I want to build a tool like scc, tokei, just for learning. It was very easy to write a simple version: tally - first commit.
I will to optimize it at the second half of this post.

First, allow me to explain it to you.

Steps

The counting-line machine worked similar to the Putting elephants in the freezer, so the steps are:

  1. Walk directory tree.
  2. Read file and Count lines.
  3. Output result.

Walk directory

Use filepath.Walk to walk directory tree, it's very easy to use.

filepath.Walk(os.Args[1], func(path string, info os.FileInfo, err error) error {
	if err != nil {
		panic(err)
	}

	if info.IsDir() {
		return nil
	}

	return countLine(path)
})

Read and Count

Count line we need to know what is a line. A line is a string end with \n or \r\n. So we can just split the file content with \n or \r\n to get the lines.
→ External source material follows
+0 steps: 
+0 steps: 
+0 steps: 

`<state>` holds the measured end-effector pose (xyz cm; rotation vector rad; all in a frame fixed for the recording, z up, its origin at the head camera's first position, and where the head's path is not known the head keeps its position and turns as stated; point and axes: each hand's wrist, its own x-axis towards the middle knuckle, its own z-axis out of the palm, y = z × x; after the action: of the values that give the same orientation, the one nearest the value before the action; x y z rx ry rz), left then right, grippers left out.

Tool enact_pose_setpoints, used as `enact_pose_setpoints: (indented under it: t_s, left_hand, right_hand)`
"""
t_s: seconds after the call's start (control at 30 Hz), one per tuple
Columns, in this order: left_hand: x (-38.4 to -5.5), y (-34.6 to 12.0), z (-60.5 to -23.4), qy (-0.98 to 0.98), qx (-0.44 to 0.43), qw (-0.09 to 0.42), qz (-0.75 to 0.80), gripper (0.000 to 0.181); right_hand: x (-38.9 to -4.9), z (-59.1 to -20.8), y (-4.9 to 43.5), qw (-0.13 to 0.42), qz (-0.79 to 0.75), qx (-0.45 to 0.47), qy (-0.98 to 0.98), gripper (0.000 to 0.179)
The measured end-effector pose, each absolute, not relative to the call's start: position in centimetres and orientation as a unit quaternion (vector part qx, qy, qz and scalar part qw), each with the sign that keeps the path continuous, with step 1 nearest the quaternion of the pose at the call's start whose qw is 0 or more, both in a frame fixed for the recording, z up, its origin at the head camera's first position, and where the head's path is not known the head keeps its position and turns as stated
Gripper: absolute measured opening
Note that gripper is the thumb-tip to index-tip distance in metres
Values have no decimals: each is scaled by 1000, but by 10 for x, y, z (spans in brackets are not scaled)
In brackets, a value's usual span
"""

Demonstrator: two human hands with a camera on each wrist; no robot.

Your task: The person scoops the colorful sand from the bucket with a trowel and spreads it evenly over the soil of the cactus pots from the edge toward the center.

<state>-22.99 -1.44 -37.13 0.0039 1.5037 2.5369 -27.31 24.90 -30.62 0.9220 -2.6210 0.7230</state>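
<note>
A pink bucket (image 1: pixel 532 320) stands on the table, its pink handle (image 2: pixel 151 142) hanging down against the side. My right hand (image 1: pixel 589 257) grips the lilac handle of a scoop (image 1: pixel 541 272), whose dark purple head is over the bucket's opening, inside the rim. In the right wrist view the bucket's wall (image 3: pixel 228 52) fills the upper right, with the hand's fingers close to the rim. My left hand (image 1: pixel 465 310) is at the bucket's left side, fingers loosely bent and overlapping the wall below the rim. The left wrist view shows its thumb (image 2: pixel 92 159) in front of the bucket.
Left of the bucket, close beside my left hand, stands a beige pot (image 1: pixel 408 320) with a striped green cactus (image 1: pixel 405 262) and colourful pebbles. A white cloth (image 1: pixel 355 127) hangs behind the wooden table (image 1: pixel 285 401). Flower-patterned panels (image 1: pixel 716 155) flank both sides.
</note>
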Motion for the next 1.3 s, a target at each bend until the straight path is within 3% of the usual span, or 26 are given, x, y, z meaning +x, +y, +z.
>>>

Because we need to count the code lines, so we need to ignore the comment lines. I just use a simple way to ignore the comment lines, just ignore the line start with a rule string(by the way: the first version I just conside the single line comment.).

type Counter struct {
	idx     int
	lang    string
	comment string
	exts    []string
}

var (
	Go       = Counter{1, "Go", "//", vec(".go")}
	Rust     = Counter{2, "Rust", "//", vec(".rs")}
	Java     = Counter{3, "Java", "//", vec(".java")}
	Python   = Counter{4, "Python", "#", vec(".py")}
	C        = Counter{5, "C", "//", vec(".c", ".h")}
	Cpp      = Counter{6, "C++", "//", vec(".cpp", ".hpp")}
	Js       = Counter{7, "Javascript", "//", vec(".js")}
	Ts       = Counter{8, "Typescript", "//", vec(".ts")}
	HTML     = Counter{9, "HTML", "//", vec(".html", ".htm")}
	JSON     = Counter{10, "JSON", "//", vec(".json")}
	Protobuf = Counter{11, "Protobuf", "//", vec(".proto")}
	Markdown = Counter{12, "Markdown", "//", vec(".md")}
	Shell    = Counter{13, "Shell", "#", vec(".sh")}
	YAML     = Counter{14, "YAML", "#", vec(".yaml", ".yml")}
)

vec is a function to create a slice. (Nostalgia for Rust vec! :p)

Count line logic:

func countLine(path string) error {
	data, err := os.ReadFile(path)
	if err != nil {
		return err
	}

	c := guessLang(path)

	if c.lang == "" {
		return nil
	}

	lines := bytes.Split(data, []byte("\n"))

	item := Item{
		lang:  c.lang,
		lines: len(lines),
		files: 1,
	}

	for _, line := range lines {
		line := bytes.TrimSpace(line)
		if len(line) == 0 {
			item.blank++
			continue
		}

		if c.isComment(line) {
			item.comment++
			continue
		}

		item.code++
	}

	result.Add(c, item)
	return nil
}

Output style

Actually, this is the most hard part. you need to output the result intuitively. thanks to tokei and scc, I just need to do a copy the output format from them :smile:.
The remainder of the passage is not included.